The facts about Johnson as a radical are particularly well handled. Johnson was not only a publisher of radicals such as Tom Paine and Horne Tooke, but he was active privately in radical causes as well. For instance, he contributed £2. 11.0 for boots for the French Army in 1792 (p. 155), at a time when official England was mobilizing its resources for war with France. Dr. Tyson has found the documents in the Public Record Office concerning Johnson’s trial for sedition under the gag laws, and he quotes Johnson’s modest description of himself there:

this Deponent further saith that his connections have been with respectable and scientific Writers and his publications generally of a Moral, Philosophical, and Medical Nature, many of which as this Deponent is informed are an honour to his Country.
(p. 160)
Such has been the verdict of history, but a packed jury found him guilty of selling a radical book, and he was sentenced to six months in prison. During his incarceration, his business was carried on, doubtless to the Government’s chagrin, but, as William Gifford exulted in The Anti-Jacobin Review, the
objects of our immediate attacks, the Analytical Review [published by Joseph Johnson], has received its death-blow, and we have more reason to congratulate ourselves upon the share which we have had in producing its dissolution, than it would be expedient here to unfold.

(p. 167)
begin page 147 | back to top As Dr. Tyson remarks, The Anti-Jacobin Review was a treasury journal (p. 166).

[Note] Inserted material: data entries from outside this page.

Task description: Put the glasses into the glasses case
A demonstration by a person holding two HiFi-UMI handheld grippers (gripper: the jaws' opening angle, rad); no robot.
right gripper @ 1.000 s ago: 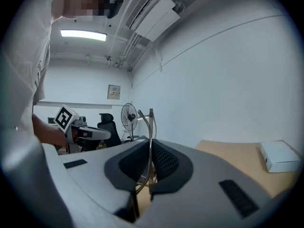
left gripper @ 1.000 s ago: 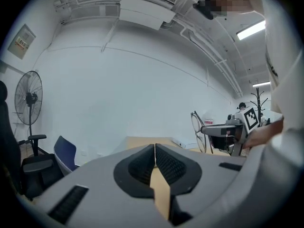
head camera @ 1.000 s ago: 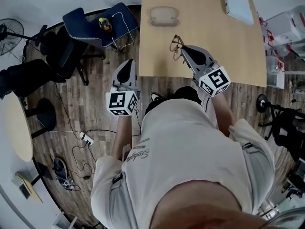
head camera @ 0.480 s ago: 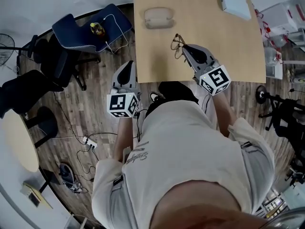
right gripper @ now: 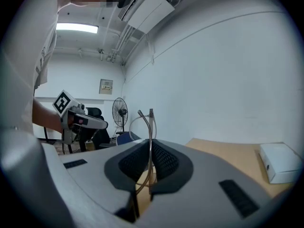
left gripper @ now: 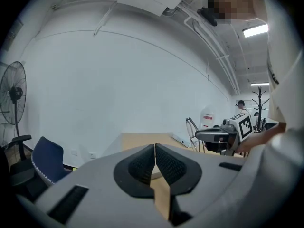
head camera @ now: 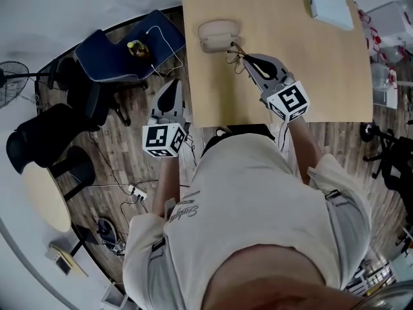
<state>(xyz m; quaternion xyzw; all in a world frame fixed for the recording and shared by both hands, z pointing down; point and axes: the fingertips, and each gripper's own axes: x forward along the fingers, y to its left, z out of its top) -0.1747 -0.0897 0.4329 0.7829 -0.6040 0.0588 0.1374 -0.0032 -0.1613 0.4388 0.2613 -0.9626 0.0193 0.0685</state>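
Note:
The thin wire-framed glasses (head camera: 234, 51) hang from my right gripper (head camera: 247, 59), which is shut on the glasses above the wooden table (head camera: 277, 44). In the right gripper view the glasses (right gripper: 145, 127) stick up between the shut jaws. The beige glasses case (head camera: 218, 34) lies open on the table's left part, just left of the glasses, whose frame nearly touches its rim. My left gripper (head camera: 170, 90) is shut with nothing in it, held over the floor left of the table edge. In the left gripper view its pads (left gripper: 142, 163) meet.
A white box (head camera: 329, 2) lies at the table's far right. A blue chair (head camera: 122, 47) with a small yellow object and a cable stands left of the table. Black office chairs (head camera: 48, 134), a fan (head camera: 13, 76) and floor cables sit further left.
My right gripper has carried the glasses left and away from me, from mid-table to right beside the case. The left gripper has stayed roughly in place.

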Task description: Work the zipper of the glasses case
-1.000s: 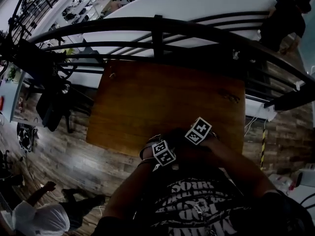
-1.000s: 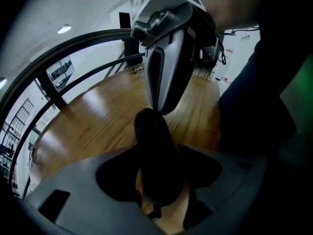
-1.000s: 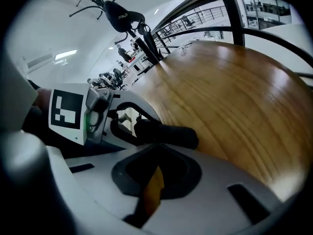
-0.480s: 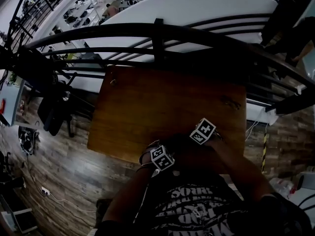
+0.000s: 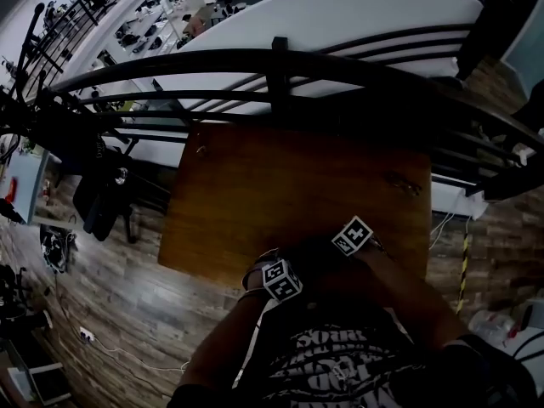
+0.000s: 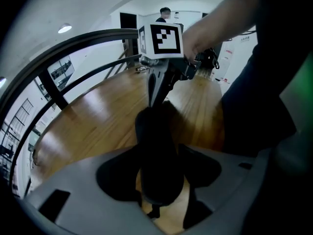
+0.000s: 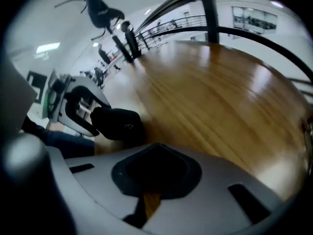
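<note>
Since a second ago our right gripper [image 6: 152,103] has dipped lower toward the near edge of the table [image 5: 280,185], while our left gripper [image 6: 159,176] has kept its place. In the head view both work at the table's 6 o'clock edge, the right one's marker cube at about 2 o'clock from the left one's. The left tongs stand wide and are clamped on the glasses case [image 6: 155,146], a dark oblong held lengthwise between them, which we judge is meant to steady it and leave its far end free. From the left gripper view, the right tongs come in from 12 o'clock and meet that far end; they are pressed together with nothing visible between them. The right gripper view shows the case off at 9 o'clock. We cannot make out the zipper pull against the black case, so we judge the right tip is seeking it there.
</note>
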Available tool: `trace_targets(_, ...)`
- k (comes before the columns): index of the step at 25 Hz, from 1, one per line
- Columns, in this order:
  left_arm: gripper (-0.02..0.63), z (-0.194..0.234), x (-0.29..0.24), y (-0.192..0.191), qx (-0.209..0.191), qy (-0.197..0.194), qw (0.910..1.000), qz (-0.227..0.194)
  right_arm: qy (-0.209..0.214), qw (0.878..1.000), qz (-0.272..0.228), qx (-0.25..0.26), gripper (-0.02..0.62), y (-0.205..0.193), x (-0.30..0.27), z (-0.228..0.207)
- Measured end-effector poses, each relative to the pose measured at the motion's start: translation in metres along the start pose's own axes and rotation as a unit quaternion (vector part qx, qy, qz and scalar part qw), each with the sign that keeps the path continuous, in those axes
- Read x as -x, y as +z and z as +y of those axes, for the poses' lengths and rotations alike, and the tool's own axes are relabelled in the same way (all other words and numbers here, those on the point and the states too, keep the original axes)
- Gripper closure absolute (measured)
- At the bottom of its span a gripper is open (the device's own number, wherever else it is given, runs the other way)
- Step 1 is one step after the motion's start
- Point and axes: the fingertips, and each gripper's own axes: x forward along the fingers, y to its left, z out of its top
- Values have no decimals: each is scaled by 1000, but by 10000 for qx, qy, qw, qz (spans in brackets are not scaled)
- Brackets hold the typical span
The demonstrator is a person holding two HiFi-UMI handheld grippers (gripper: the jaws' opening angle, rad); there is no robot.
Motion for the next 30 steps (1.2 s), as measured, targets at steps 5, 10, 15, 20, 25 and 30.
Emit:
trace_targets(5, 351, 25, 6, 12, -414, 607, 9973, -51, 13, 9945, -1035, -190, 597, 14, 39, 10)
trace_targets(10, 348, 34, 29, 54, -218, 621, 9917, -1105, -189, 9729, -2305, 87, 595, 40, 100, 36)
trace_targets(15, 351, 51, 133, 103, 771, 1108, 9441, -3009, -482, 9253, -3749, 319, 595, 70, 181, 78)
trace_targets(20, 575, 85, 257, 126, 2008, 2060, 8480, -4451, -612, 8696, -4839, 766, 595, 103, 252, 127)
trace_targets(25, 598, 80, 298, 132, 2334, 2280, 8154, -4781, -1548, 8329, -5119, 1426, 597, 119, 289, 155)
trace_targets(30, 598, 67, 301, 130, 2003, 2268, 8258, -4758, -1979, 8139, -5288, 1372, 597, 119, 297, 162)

Joseph Johnson’s name appears on several thousand imprints. About half of these were pamphlets, and more than half of the total were reprints. About a quarter of the titles were anonymous, mostly religious and political works, and the largest single category was religion. Johnson published comparatively little fiction, and most of the fiction he did produce was propagandistic. (Dr. Tyson does not mention Johnson’s important relationship with Charlotte Smith as publisher of her novels.) The most important lack in the book is a bibliography, or even a list, of Johnson’s publications. Clearly such a list would have been enormous and would have quite altered the character of the book, but without details of either publisher or publications the reader often feels himself to be in a twilight land, seeing uncertainly in the half-light and unable to distinguish for himself the woods from the trees. We may hope that Dr. Tyson will publish the list of Johnson’s publications which, according to his publisher’s blurb, he has already collected. Only then will we be able to place this book in a proper context.

It should also be recognized that there are few technical details here about Johnson’s publishing house. There is no list of the printers he used, cost analyses, description of his house style, account of the paper in the books, the mode of issue (stitched, in parts, by subscription, etc.), or the publishers with whom he joined in partnership or in congeries. This is a publishing history in the perfectly legitimate old-fashioned sense of an account of patronage and friendship and how they affected literary substance. Joseph Johnson: A Liberal Publisher is a worthy publication of modest pretensions and dimensions, and careful scholars concerned with the last quarter of the eighteenth century will long be indebted to Dr. Tyson’s devoted labors. We are unlikely to have a more comprehensive account of Johnson’s circle, and that circle was of major importance in the political, religious, medical, intellectual, and poetic life of his time. But a circle without a center is a ring, and in this book it is the ring which is important. And doubtless this is as Joseph Johnson would have wished. A publisher lives through his publications and his authors, and it is astonishing how many of Johnson’s authors are considered, in 1800 and in 1980, to be of major importance. It is through this ring of bright authors that Johnson lives today.